Exhibit 10.4
TRANSATLANTIC HOLDINGS, INC.
PARTNERS PLAN
PERFORMANCE RSU AWARD AGREEMENT
This award agreement (this “Award Agreement”) sets forth the terms and conditions of an award (this “Award”) of performance-based restricted stock units (“Performance RSUs”) awarded to you pursuant to the Transatlantic Holdings, Inc. Partners Plan (the “Partners Plan”) and issued to you under the Transatlantic Holdings, Inc. Amended and Restated 2003 Stock Incentive Plan (the “SIP”).
1. The SIP. This Award is issued under the SIP, the terms of which are incorporated in this Award Agreement. Capitalized terms used in this Award Agreement that are not defined in this Award Agreement, or in the attached Glossary of Terms, have the meanings as used or defined in the SIP.
2. Award.
(a) Award of Performance RSUs.The number of Performance RSUs initially subject to this Award, the Date of Grant and the Performance Period are set forth at the end of this Award Agreement. At the end of the Performance Period, the Committee will determine and certify in writing the number of Performance RSUs earned under this Award in accordance with the terms of the Partners Plan and will advise you of the number (such earned Performance RSUs, the “Earned RSUs”).

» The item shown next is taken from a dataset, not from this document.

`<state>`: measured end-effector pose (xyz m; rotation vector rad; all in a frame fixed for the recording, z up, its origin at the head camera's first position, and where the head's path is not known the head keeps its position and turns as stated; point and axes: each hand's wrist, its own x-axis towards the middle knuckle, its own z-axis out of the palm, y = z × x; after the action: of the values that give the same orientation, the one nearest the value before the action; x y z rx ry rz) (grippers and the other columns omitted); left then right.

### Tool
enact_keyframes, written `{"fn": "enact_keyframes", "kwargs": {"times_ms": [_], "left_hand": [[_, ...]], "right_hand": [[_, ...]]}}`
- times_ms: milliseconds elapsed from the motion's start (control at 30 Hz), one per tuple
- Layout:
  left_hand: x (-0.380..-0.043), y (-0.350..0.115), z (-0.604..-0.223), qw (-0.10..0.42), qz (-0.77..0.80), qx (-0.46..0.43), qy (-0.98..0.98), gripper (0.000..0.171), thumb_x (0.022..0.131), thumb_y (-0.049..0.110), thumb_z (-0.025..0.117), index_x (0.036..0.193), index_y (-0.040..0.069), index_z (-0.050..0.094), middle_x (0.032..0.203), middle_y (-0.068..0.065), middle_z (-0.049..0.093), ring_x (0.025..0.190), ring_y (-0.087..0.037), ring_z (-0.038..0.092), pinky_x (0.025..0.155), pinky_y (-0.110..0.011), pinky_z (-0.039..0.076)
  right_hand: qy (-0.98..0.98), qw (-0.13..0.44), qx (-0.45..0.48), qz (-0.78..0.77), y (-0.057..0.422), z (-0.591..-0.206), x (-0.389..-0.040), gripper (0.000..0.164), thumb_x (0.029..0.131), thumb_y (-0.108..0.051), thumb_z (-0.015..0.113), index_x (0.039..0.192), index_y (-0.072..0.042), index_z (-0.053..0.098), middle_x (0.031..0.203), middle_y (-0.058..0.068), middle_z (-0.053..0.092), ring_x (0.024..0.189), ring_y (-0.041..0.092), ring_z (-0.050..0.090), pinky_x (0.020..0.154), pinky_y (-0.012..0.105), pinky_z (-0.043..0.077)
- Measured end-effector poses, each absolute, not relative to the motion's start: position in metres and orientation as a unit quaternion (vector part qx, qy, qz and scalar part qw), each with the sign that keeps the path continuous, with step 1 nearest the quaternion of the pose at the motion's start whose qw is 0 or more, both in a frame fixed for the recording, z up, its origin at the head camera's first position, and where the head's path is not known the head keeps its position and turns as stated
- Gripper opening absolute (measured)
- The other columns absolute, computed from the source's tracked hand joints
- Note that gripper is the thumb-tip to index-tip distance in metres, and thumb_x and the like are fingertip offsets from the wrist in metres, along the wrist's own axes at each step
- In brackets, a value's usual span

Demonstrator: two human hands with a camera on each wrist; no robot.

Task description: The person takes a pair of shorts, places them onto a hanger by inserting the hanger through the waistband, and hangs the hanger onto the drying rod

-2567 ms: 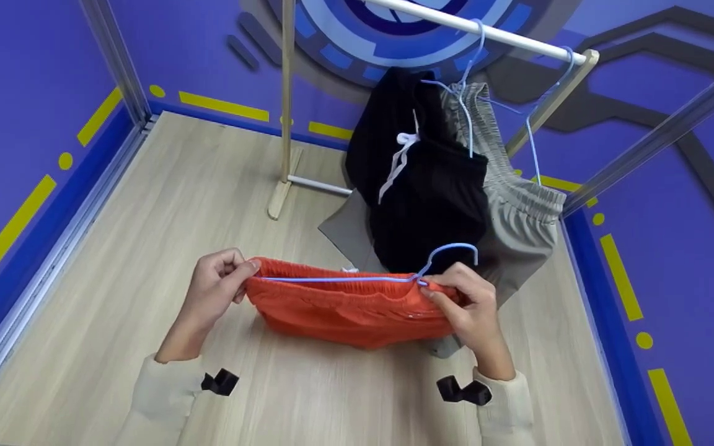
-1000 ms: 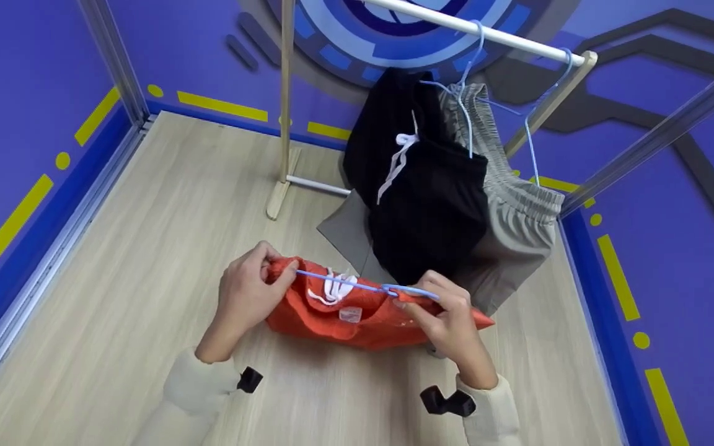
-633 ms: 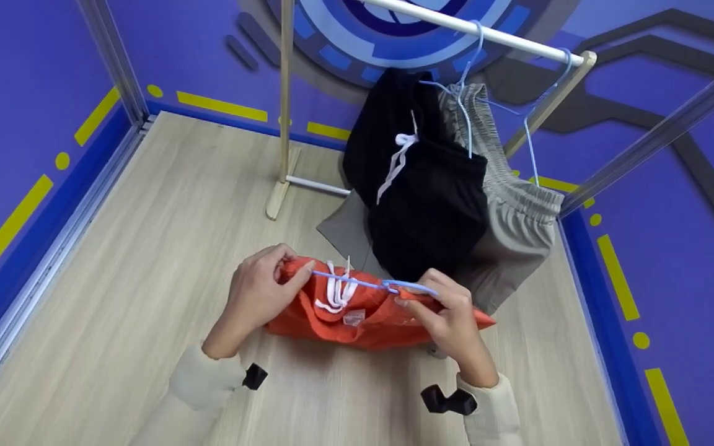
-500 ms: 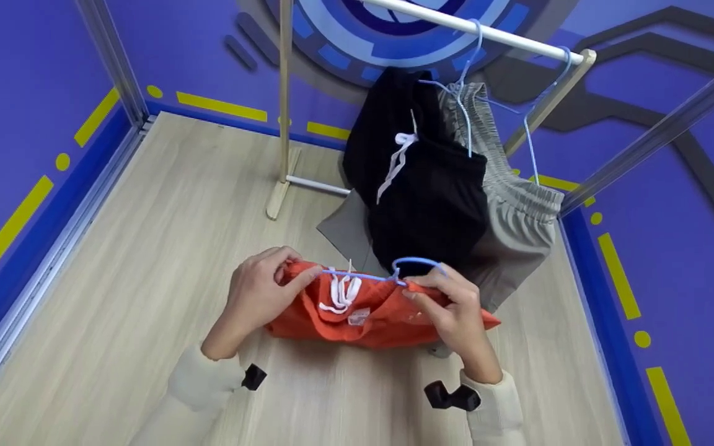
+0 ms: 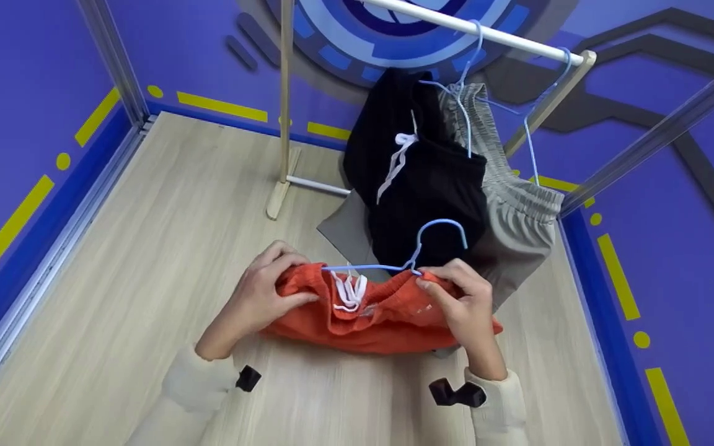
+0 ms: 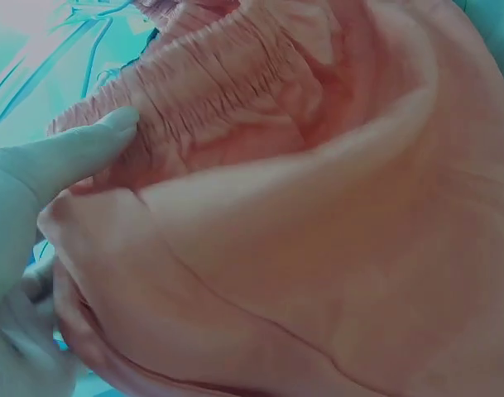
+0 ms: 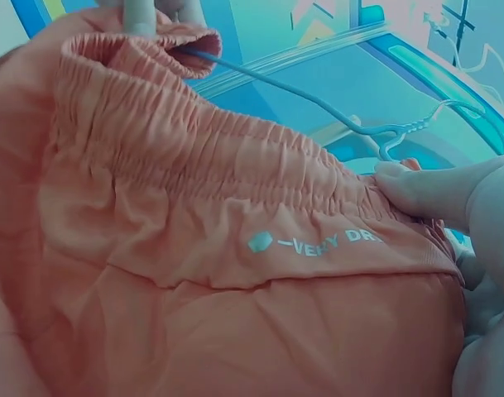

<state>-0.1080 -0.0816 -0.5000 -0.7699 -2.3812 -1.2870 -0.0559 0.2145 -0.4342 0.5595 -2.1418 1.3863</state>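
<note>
Orange-red shorts (image 5: 388,334) with a gathered elastic waistband and a white drawstring (image 5: 351,291) hang between my two hands. My left hand (image 5: 267,291) grips the left end of the waistband, thumb on the near side, as the left wrist view also shows. Near the right end, my right hand (image 5: 465,297) pinches the waistband beside the neck of a blue wire hanger (image 5: 369,267). The hanger's left arm runs into the waistband by my left hand, and its hook rises free above the cloth. White lettering (image 7: 334,244) shows below the waistband in the right wrist view.
A clothes rack with a white rail (image 5: 518,41) and wooden posts stands behind. Black shorts (image 5: 428,198) and grey trousers (image 5: 524,217) hang from it on blue hangers, right behind the orange shorts. Light wood flooring (image 5: 171,217) stretches left, bounded by blue walls (image 5: 35,74).
My left hand has come inward from the left, bunching the waistband and showing the drawstring. The hanger's hook dipped, then swung back upright. My left thumb has slid down off the hanger wire.
</note>
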Motion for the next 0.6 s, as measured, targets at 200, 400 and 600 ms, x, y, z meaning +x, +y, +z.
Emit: {"fn": "enact_keyframes", "kwargs": {"times_ms": [200, 400, 600], "left_hand": [[-0.106, -0.083, -0.501, 0.182, -0.504, -0.287, -0.794, 0.037, 0.068, 0.029, 0.080, 0.100, 0.021, 0.064, 0.090, 0.010, 0.064, 0.079, -0.003, 0.056, 0.069, -0.022, 0.045], [-0.107, -0.086, -0.500, 0.176, -0.548, -0.307, -0.758, 0.019, 0.073, 0.023, 0.076, 0.089, 0.020, 0.067, 0.084, 0.006, 0.067, 0.076, -0.006, 0.059, 0.070, -0.017, 0.047], [-0.104, -0.095, -0.485, 0.154, -0.558, -0.313, -0.753, 0.008, 0.078, 0.014, 0.071, 0.087, 0.015, 0.070, 0.077, 0.004, 0.068, 0.064, -0.005, 0.055, 0.061, -0.015, 0.045]], "right_hand": [[-0.792, 0.265, 0.200, 0.511, 0.215, -0.434, -0.055, 0.018, 0.069, 0.013, 0.070, 0.083, 0.003, 0.069, 0.073, 0.013, 0.061, 0.066, 0.011, 0.051, 0.057, 0.019, 0.040], [-0.794, 0.266, 0.201, 0.507, 0.215, -0.434, -0.055, 0.019, 0.068, 0.013, 0.070, 0.083, 0.002, 0.069, 0.073, 0.012, 0.061, 0.065, 0.011, 0.050, 0.056, 0.019, 0.040], [-0.798, 0.272, 0.203, 0.498, 0.215, -0.434, -0.055, 0.020, 0.068, 0.013, 0.070, 0.085, 0.002, 0.070, 0.072, 0.011, 0.060, 0.064, 0.010, 0.049, 0.054, 0.020, 0.038]]}}
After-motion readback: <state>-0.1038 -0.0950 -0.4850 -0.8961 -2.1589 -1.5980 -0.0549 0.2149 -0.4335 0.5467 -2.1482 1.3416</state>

The number of Earned RSUs may range from 0% to 150% of the Performance RSUs initially subject to this Award.
(b) Status of Earned RSUs.Each Earned RSU constitutes an unfunded and unsecured promise of Transatlantic Holdings, Inc. (“TRH” or the “Company”) to deliver (or cause to be delivered) to you, subject to the terms of this Award Agreement, one share of Common Stock (the “Share” or the “Shares” as the context requires) on the Scheduled Vesting Date as provided herein. Until such delivery, you have only the rights of a general unsecured creditor and no rights as a shareholder, of TRH. THIS AWARD IS SUBJECT TO ALL TERMS, CONDITIONS AND PROVISIONS OF THE PARTNERS PLAN, THE SIP AND THIS AWARD AGREEMENT, INCLUDING, WITHOUT LIMITATION, THE ARBITRATION AND CHOICE OF FORUM PROVISIONS SET FORTH IN PARAGRAPH 15.
3. Vesting and Delivery.
(a) Vesting.Except as provided in this Paragraph 3 and in Paragraphs 4 and 6, you shall become vested in the Earned RSUs, and the Shares underlying the Earned RSUs shall be delivered, in two equal installments promptly after the fourth and sixth anniversaries of the first day of the Performance Period for this Award (each, a “Scheduled Vesting Date” for this Award). Unless the Committee determines otherwise, and except as provided in Paragraph 6, if your Employment terminates for any reason prior to a Scheduled Vesting Date, your rights in respect of all of your unvested Performance RSUs shall be forfeited and terminate, and no Shares shall be delivered in respect of such Performance RSUs.
(b) Delivery.Except as provided in this Paragraph 3 and in Paragraphs 4, 6, 8 and 9, the Shares underlying the vested Earned RSUs shall be delivered on the respective Scheduled Vesting Date. You shall be deemed the beneficial owner of the Shares at the close of business on the Scheduled Vesting Date and shall be entitled to any dividend or distribution that has not already been made with respect to such Shares if the record date for such dividend or distribution is after the close of business on the Scheduled Vesting Date.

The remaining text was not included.